Das Medium des Tastreliefs, verstanden als plastische Umsetzung von haptisch nicht erfassbaren Inhalten wie Bildern, bildet den Ausgangspunkt unseres Projekts „A Touch of Rubens“. Wir haben uns gefragt, wie sich dieses Medium mit digitalen Technologien weiterdenken lässt, um die Barrieren für Menschen mit Behinderungen weiter zu senken und zugleich inklusiv einen Mehrwert für alle Museumsbesuchende zu schaffen.
Entstanden ist dabei ein sprechendes Tastrelief, das Peter Paul Rubens‘ Gemälde „Occasio“ interaktiv und spielerisch aufschließt. Die Besuchenden können die einzelnen Figuren und Elemente des Werks nicht nur erfühlen, sondern auch wie Tasten herunterdrücken, um über die Audioebene mehr über ihre Rolle in der dargestellten Szene zu erfahren. Jeder Audiobeitrag verweist dabei auch auf weitere relevante Bildelemente und motiviert so zur eigenständigen Erkundung des Werks.
Weitere um das Relief angeordnete Tasten mit Schwarz- und Brailleschrift bieten die Möglichkeit, eine Einführung oder eine Beschreibung des Bildaufbaus abzuspielen, die Sprache zwischen Deutsch und Englisch zu wechseln oder die Audiowiedergabe zu stoppen.
Ergänzend haben wir eine Web-App umgesetzt, in der neben den Audioinhalten auch Transkripte der Sprecher*innentexte aufgerufen werden können.
Die Webanwendung lässt sich über die Projektwebsite (siehe Link) aufrufen.
Das entwickelte und realisierte Konzept baut im Kern auf zwei verschränkte Merkmale:
Multimodalität: Neben dem Tastsinn wird auch der Hörsinn angesprochen und als Zugang nutzbar gemacht.
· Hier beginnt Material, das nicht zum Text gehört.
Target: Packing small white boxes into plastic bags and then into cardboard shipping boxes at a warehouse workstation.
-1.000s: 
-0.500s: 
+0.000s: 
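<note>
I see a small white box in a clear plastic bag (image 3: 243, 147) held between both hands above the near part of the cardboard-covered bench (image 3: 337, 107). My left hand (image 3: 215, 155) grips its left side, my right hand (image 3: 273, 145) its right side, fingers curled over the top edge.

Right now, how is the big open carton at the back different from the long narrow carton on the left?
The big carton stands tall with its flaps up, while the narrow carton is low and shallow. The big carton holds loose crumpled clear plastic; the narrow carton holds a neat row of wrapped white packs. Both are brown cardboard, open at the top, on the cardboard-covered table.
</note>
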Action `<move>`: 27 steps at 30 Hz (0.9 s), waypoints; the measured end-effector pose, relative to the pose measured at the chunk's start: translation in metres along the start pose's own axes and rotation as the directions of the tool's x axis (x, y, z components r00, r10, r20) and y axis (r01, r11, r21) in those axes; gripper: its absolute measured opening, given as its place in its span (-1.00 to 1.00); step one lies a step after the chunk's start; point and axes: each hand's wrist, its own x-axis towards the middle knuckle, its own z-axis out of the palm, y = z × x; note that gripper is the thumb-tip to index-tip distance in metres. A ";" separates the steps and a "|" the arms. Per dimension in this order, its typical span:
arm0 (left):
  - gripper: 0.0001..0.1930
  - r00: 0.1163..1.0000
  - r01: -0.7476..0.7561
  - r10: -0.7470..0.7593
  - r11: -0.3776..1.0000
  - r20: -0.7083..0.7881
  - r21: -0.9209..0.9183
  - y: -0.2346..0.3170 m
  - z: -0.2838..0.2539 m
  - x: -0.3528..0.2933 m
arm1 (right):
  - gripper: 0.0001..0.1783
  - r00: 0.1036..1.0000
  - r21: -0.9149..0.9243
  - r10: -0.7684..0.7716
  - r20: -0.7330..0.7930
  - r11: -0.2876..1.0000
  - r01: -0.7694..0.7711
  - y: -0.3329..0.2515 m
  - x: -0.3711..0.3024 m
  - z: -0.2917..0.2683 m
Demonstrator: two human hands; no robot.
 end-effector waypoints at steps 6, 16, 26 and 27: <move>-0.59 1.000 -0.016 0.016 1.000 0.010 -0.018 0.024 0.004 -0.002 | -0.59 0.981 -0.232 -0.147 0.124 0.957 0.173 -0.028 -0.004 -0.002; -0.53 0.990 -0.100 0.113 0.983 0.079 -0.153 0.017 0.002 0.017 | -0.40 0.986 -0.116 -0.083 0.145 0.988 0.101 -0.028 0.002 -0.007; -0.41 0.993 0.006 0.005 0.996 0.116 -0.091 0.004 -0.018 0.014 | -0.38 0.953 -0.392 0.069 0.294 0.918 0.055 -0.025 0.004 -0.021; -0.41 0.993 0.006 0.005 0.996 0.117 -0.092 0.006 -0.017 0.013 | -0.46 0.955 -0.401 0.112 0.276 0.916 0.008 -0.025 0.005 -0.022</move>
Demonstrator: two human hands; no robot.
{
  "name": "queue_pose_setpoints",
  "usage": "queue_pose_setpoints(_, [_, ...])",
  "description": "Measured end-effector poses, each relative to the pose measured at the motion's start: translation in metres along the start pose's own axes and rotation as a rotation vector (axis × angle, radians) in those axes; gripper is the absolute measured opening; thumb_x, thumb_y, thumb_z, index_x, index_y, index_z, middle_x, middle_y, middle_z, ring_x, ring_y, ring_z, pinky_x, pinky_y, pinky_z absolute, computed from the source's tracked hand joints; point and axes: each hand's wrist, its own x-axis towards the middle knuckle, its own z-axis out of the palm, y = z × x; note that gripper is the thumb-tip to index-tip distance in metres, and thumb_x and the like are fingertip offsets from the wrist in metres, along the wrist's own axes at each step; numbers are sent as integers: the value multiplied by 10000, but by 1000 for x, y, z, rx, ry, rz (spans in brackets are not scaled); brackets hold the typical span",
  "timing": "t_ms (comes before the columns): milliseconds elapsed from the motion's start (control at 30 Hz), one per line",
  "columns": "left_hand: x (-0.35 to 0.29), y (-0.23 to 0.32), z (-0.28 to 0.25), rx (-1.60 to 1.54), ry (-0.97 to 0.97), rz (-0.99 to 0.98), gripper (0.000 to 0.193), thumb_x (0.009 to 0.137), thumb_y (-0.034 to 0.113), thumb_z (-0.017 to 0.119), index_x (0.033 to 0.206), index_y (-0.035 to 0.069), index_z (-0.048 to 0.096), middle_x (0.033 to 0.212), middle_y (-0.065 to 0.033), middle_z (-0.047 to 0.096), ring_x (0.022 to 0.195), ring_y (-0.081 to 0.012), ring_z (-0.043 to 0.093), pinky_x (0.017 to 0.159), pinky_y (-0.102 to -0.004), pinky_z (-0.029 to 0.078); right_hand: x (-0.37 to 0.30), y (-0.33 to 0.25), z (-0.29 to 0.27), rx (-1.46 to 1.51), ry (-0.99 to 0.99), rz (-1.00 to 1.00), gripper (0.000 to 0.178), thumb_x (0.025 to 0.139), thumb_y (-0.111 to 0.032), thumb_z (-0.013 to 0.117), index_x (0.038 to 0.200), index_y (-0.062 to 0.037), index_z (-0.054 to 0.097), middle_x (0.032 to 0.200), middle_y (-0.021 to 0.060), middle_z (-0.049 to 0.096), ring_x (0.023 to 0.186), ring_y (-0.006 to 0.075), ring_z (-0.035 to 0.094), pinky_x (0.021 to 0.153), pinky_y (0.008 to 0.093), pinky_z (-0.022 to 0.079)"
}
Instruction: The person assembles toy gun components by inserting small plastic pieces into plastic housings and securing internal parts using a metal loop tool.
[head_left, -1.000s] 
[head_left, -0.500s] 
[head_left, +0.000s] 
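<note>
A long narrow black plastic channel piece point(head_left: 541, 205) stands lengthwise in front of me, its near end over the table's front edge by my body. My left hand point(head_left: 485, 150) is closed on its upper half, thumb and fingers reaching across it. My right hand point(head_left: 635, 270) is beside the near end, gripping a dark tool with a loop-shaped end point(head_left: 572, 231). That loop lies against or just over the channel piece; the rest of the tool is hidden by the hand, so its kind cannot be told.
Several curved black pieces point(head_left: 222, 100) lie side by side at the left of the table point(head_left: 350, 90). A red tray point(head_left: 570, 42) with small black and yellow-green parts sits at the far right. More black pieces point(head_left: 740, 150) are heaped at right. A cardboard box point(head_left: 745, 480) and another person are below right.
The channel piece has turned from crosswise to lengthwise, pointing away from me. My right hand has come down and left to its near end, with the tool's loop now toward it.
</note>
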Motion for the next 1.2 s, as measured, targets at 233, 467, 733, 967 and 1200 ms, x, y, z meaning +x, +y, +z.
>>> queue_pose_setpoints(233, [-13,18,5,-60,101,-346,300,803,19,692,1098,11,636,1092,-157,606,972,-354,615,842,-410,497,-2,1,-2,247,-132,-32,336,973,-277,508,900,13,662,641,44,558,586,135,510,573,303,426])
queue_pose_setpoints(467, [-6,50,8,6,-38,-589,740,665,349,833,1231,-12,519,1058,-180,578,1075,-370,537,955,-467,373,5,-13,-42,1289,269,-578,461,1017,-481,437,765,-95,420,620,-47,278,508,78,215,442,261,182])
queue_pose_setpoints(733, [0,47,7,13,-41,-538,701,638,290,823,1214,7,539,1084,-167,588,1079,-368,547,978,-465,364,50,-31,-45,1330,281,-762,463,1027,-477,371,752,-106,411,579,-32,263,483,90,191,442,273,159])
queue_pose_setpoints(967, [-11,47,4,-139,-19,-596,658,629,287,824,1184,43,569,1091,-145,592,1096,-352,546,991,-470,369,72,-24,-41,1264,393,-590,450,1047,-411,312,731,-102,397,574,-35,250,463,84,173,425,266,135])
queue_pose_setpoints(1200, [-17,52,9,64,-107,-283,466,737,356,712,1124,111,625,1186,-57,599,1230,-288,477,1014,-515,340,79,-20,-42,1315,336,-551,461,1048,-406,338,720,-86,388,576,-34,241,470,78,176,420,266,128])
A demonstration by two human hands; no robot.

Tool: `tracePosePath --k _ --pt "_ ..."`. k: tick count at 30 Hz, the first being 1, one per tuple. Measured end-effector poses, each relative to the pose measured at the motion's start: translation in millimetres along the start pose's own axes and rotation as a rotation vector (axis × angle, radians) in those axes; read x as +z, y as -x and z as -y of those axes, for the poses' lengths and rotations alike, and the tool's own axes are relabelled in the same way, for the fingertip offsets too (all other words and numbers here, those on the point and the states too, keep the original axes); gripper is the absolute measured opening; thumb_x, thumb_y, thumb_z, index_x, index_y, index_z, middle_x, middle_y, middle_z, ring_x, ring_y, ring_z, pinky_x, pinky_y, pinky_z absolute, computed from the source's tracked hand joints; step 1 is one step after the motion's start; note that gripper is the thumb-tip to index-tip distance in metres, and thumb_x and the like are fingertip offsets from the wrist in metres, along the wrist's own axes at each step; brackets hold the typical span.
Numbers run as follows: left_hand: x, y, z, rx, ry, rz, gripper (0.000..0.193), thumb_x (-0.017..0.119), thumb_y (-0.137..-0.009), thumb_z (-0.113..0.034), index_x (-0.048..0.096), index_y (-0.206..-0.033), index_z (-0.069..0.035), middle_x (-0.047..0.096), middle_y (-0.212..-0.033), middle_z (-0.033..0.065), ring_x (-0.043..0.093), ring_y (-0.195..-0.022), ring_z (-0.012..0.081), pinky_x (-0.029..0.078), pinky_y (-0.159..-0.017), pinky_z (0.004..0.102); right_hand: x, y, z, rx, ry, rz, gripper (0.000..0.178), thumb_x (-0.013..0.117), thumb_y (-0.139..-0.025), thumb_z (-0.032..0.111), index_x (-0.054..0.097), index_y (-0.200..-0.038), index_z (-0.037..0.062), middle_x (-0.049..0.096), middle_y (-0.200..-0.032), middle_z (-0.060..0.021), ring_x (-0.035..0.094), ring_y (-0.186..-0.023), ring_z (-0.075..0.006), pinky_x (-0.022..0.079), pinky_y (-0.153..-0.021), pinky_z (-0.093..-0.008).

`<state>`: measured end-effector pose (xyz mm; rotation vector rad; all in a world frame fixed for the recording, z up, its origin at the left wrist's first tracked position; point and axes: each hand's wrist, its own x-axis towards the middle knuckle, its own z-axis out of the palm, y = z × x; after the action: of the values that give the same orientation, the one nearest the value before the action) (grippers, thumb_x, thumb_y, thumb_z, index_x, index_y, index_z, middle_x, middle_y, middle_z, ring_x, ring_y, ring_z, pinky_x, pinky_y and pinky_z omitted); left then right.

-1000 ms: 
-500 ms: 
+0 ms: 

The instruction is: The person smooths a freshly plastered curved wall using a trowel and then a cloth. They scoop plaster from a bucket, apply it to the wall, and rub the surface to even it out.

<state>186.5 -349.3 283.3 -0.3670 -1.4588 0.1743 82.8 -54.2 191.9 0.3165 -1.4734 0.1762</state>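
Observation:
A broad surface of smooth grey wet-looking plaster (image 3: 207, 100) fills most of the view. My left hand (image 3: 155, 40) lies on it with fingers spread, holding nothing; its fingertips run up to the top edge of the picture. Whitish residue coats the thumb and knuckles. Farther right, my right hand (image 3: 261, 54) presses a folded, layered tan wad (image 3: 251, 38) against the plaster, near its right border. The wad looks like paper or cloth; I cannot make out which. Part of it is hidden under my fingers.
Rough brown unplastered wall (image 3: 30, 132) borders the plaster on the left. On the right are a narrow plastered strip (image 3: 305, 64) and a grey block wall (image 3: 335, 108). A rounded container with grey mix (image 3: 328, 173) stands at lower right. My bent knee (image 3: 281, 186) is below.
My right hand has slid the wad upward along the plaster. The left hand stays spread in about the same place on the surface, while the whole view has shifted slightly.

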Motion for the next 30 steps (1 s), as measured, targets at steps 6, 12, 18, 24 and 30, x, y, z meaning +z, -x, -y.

Auf diese Weise können komplexe und abstrakte Sachverhalte simultan zur haptischen Erfahrung vermittelt werden, wodurch der Erkenntnisgewinn der Besuchenden gesteigert wird.
Spielerische Interaktion: Das Tastrelief lädt zum selbstständigen Erkunden des ikonografisch dichten Gemäldes ein. Die Besuchenden wählen selbst aus, über welche Elemente sie mehr erfahren wollen und in welcher Reihenfolge. Sie erschließen die dargestellte Handlung folglich interaktiv und nicht-linear aus einzelnen narrativen Puzzlestücken. Die ‚Point-and-Click‘-Spielmechanik weckt dabei Neugier und motiviert Besuchende intrinsisch zur Auseinandersetzung mit dem Werk.
„A Touch of Rubens“ wurde als Kooperationsprojekt zwischen dem Siegerlandmuseum, dem Fab Lab der Universität Siegen und Menschen mit Sehbehinderung umgesetzt und durch die „Lebenslanges Lernen“-Förderung der Universität Siegen unterstützt. Sowohl das Konzept als auch der funktionale Prototyp wurden in-house durch die Kooperationspartner gefertigt. Zum Einsatz kamen hier u.a. Verfahren wie 3D-Druck für die Reliefkacheln und Laserschneiden für die mechanischen Elemente.
Der Prototyp ist im regulären Besucherbetrieb im Einsatz. Darüber hinaus findet eine qualitative empirische Untersuchung mit einer Testgruppe statt, um Weiterentwicklungspotenziale zu identifizieren. Bereits geplant sind Übersetzungen in einfache und leichte Sprache und Videos mit Gebärdensprache für die Web-App.